Sin embargo, ese recto camino del que intentábamos no desviarnos en su memoria se vio interrumpido una noche de verano mientras celebrábamos la festividad de la Asunción. Aquel quince de agosto se truncaron los sueños, las ilusiones y las expectativas de nuestros espíritus de adolescentes, dejándonos indefensos ante un futuro absolutamente reducido a ascuas. El vacío se instaló en nuestros corazones, y de la culpabilidad arraigada en lo más profundo del alma surgieron las personas en quienes nos convertimos a partir de ese momento.
Desde entonces sé que a cada cual le toca cargar una cruz a su espalda.
Yo tuve la suerte de que la mía se hiciese más ligera con el paso del tiempo. Y aun teniendo la certeza de que jamás podré borrar de mi mente lo que me ocurrió en aquel oscuro pedazo de tierra rodeado de árboles, ni los gritos y el horror de los que fui testigo aquella noche estrellada, pude aferrarme a algo tangible por lo que seguir luchando.

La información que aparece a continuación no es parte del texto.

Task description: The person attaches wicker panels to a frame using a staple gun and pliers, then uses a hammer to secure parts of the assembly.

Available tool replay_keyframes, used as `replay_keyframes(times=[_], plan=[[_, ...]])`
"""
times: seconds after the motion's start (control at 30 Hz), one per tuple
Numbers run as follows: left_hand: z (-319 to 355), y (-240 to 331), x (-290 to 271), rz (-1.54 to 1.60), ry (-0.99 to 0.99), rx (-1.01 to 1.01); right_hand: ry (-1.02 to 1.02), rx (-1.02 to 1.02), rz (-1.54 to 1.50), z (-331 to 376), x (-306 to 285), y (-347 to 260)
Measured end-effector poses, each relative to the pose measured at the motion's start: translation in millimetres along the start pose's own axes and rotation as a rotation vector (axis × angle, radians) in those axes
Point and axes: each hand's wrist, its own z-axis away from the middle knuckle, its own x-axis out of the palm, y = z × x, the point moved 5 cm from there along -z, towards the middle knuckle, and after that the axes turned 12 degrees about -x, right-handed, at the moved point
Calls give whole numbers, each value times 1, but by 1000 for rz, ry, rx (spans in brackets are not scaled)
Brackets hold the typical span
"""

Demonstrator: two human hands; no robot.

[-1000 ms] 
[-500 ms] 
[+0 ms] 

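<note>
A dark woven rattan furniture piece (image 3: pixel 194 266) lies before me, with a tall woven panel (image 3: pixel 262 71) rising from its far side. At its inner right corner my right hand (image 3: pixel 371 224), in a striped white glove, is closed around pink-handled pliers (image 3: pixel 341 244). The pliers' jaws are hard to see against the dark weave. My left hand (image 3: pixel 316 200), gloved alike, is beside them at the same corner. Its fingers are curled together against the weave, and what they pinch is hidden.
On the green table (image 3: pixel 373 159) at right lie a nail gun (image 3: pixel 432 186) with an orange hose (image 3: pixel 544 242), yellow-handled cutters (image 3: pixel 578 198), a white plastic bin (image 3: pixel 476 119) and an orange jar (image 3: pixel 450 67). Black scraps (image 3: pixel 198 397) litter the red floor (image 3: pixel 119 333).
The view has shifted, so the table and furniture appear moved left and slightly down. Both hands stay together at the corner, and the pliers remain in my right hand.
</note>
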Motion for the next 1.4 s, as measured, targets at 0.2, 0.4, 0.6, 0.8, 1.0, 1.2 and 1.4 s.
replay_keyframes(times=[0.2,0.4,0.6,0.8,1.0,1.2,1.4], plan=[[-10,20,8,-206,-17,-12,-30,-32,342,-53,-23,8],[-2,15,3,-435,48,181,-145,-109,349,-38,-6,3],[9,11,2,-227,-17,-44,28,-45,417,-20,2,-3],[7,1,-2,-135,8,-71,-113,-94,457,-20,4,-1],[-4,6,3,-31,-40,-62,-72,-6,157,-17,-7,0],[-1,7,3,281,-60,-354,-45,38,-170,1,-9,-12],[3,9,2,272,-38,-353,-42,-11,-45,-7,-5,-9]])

Al contrario que en mi caso, Darío arrastró su cruz durante muchos años. Unas veces la carga fue insoportable y otras apenas si notó su peso, aunque siempre estuvo ahí: invisible, inamovible e inmisericorde, agotando a un hombre que no había conocido más que sufrimiento.
Pero también existen esas cruces que derivan de los propios actos y adquieren un tamaño tan descomunal que te doblan las rodillas y te mantienen anclado al suelo sin permitirte avanzar.
Fue a Samuel a quien le tocó soportar la carga de una de estas. Una con tantas aristas que lo inundó de odio e impotencia y no paró de sangrar por mucho tiempo que pasó; el peso de su cruz no pudo hacerse más liviano ya que él se autoimpuso esa sentencia de por vida al culpabilizarse por todo.
Recuerdo que en cierta ocasión mi madre nos dijo a Darío y mí que ni los buenos son tan buenos ni los malos son tan malos. En aquel momento no lo entendí y cuando tuve la edad suficiente para comprenderlo, solo estuve de acuerdo en parte, en vista de que hay personas que nunca dejan de ser depravadas a la vez que otras no pueden remediar ser bondadosas por muchas perversidades que se cometan contra ellas.
Con los años aprendí que nada es lo que parece, que una buena intención puede ser interesada y que una palabra airada es en realidad un valioso consejo.
Tuvo que ocurrir aquello para que me diese cuenta de mis errores y de lo equivocada que estaba en ciertos aspectos de la vida; no obstante, fui capaz de corregir, de salir adelante con esfuerzo y centrarme en lo que realmente importaba.
Y fue justo entonces, cuando comenzaba a rehacer mi vida, que el destino decidió ponerme de nuevo a prueba y, sin esperarlo, todos los sentimientos que había logrado enterrar hacía años resucitaron de golpe; o puede que lo mucho que sentí por él nunca se apagara del todo, no estoy segura.
De lo que no tengo ninguna duda es de que existen historias en las que el amor no es suficiente, las equivocaciones son imperdonables y los actos del pasado no se olvidan.